Plaintiff states that he has been sexually assaulted and abused since his
childhood. His initial claim contends that he was assaulted by another boy when
he was a child at Saint Michael’s School for Boys in Wyoming County and
Defendant Pitkus failed to take any action. This alleged attack apparently
transpired at some point prior to 1993.
The Complaint next asserts that while in state prison between 1993-2002
Molcon was repeatedly raped by other prisoners. Plaintiff further avers that when
he later returned to county prison he was raped by another prisoner. Finally,
Plaintiff vaguely asserts that he was raped by several people at SCI-Graterford
between 2007-2016. The complaint seeks compensatory damages and injunctive
Title 28 U.S.C. § 1915 imposes obligations on prisoners who file civil
actions in federal court and wish to proceed in forma pauperis under 28 U.S.C.

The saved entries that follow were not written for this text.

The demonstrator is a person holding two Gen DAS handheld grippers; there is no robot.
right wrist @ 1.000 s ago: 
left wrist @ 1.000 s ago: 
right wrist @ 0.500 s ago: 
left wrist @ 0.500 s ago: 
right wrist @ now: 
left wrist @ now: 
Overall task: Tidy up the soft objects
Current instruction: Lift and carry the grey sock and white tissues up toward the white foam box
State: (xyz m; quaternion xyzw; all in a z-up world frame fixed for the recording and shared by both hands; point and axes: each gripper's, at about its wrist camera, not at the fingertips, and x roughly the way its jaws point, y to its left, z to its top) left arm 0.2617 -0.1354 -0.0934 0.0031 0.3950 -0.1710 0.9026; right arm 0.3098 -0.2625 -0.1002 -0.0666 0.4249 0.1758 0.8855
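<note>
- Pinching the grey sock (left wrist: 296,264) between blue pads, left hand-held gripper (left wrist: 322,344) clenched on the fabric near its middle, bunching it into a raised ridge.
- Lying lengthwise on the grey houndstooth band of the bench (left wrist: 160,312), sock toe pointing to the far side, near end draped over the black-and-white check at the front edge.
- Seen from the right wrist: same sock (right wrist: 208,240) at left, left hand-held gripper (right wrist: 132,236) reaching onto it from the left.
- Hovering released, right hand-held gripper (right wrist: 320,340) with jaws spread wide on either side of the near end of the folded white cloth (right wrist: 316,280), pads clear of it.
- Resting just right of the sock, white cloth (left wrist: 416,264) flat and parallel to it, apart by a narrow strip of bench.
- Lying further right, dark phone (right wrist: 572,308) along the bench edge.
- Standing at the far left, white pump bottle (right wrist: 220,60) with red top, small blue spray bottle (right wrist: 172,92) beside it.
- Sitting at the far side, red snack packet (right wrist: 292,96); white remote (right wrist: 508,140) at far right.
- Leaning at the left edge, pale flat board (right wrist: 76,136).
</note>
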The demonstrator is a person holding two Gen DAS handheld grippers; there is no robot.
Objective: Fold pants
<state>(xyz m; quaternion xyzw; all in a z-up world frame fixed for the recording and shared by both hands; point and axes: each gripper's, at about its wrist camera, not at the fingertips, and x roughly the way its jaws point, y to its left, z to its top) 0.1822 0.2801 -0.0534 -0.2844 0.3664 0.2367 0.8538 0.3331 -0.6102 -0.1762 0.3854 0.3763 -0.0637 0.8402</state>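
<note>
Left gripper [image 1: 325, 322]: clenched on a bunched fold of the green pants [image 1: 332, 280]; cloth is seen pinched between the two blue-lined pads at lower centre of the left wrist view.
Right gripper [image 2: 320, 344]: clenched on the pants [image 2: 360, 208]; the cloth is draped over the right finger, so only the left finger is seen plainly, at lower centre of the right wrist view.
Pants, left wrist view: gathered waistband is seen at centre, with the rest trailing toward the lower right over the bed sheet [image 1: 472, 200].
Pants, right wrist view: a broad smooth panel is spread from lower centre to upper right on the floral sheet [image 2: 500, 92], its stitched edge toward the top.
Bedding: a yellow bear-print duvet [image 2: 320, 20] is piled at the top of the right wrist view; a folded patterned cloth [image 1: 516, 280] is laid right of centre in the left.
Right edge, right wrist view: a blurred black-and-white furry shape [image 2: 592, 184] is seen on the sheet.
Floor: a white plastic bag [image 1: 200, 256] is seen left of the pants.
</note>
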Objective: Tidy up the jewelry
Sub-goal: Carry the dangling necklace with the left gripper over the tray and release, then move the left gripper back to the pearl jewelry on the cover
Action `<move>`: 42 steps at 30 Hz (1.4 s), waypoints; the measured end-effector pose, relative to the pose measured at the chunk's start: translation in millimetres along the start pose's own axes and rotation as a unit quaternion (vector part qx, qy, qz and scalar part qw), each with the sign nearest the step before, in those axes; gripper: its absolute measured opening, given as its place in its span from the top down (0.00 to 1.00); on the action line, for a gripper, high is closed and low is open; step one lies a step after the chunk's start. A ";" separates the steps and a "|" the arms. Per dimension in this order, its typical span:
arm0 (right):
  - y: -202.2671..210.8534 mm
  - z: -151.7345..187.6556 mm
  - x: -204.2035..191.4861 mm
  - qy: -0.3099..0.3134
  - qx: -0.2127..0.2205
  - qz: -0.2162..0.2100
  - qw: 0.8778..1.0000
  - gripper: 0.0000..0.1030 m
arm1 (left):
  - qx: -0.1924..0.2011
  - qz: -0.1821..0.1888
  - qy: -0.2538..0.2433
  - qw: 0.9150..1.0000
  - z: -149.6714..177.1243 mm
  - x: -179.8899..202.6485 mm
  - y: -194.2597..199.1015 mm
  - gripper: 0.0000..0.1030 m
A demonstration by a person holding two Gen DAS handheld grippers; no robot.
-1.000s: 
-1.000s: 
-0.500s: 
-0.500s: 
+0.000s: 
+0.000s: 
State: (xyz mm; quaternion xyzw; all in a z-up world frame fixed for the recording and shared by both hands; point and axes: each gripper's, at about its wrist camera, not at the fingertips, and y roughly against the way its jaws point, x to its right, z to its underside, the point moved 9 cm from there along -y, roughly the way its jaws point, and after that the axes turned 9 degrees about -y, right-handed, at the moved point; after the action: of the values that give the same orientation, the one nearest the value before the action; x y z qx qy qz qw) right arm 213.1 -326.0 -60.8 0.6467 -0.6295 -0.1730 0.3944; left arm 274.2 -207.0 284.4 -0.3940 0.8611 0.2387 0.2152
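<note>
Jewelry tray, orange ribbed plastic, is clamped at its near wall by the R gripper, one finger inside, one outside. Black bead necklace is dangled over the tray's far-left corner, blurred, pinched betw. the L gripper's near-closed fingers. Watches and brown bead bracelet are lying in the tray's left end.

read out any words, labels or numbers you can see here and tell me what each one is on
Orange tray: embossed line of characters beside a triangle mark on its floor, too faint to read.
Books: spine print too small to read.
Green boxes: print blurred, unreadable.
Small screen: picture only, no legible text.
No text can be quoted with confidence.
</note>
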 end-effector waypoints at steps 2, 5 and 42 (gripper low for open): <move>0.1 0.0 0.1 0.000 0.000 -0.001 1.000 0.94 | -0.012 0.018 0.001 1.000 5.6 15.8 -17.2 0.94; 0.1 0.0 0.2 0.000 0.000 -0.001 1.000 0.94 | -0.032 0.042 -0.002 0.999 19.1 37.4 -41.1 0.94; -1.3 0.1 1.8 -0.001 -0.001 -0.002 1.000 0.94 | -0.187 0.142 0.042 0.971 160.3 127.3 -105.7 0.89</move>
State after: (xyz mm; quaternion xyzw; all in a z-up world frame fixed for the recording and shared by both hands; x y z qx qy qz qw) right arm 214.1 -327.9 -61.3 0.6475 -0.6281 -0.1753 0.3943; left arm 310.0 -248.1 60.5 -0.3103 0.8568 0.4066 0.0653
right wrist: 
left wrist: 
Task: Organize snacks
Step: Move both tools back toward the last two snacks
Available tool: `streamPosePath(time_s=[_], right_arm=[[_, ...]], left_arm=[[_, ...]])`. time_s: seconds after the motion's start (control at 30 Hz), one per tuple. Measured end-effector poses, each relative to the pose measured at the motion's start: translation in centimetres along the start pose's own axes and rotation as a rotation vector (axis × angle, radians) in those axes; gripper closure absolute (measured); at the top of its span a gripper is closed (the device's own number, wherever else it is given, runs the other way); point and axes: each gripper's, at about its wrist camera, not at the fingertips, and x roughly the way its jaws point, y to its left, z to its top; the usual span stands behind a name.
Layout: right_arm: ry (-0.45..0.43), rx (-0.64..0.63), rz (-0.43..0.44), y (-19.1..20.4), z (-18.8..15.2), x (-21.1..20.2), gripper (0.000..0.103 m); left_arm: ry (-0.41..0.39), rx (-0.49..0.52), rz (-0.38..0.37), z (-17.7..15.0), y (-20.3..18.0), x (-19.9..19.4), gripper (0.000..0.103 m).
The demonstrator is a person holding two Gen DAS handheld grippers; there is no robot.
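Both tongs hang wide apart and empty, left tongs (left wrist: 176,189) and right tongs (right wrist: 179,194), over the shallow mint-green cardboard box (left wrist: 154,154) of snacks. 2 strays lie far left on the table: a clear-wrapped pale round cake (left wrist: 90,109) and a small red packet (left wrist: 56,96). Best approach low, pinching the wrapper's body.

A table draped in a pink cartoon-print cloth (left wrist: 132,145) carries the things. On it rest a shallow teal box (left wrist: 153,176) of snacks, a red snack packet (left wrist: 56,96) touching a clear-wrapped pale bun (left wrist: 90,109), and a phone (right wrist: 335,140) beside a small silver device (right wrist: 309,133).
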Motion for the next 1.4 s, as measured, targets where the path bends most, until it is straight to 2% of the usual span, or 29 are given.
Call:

§ 1915, e.g., that the full filing fee ultimately must be paid (at least in a non-habeas
suit) § 1915(e)(2)provides:
(2) Notwithstanding any filing fee, or any portion
thereof, that may have been paid, the court shall dismiss
the case at any time if the court determines that (A) the
allegation of poverty is untrue; or (B) the action or appeal
(i) is frivolous or malicious; (ii) fails to state a claim on
which relief may be granted; or (iii) seeks monetary relief
against a defendant who is immune from such relief.
When considering a complaint accompanied by a motion to proceed in
forma pauperis, a district court may rule that process should not be issued if the
complaint is malicious, presents an indisputably meritless legal theory, or is
predicated on clearly baseless factual contentions. Neitzke v. Williams, 490 U.S.
319, 327-28 (1989); Wilson v. Rackmill, 878 F.2d 772, 774 (3d Cir. 1989).
Indisputably meritless legal theories are those “in which either it is readily apparent
that the plaintiff’s complaint lacks an arguable basis in law or that the defendants
are clearly entitled to immunity from suit ... .” Roman v. Jeffes, 904 F.2d 192, 194
(3d Cir. 1990) (quoting Sultenfuss v. Snow, 894 F.2d 1277, 1278 (11th Cir. 1990)).
The United States Court of Appeals for the Third Circuit has added that “the
plain meaning of ‘frivolous’ authorizes the dismissal of in forma pauperis claims
that . . . are of little or no weight, value, or importance, not worthy of serious
consideration, or trivial.” Deutsch v. United States, 67 F.3d 1080, 1083 (3d Cir.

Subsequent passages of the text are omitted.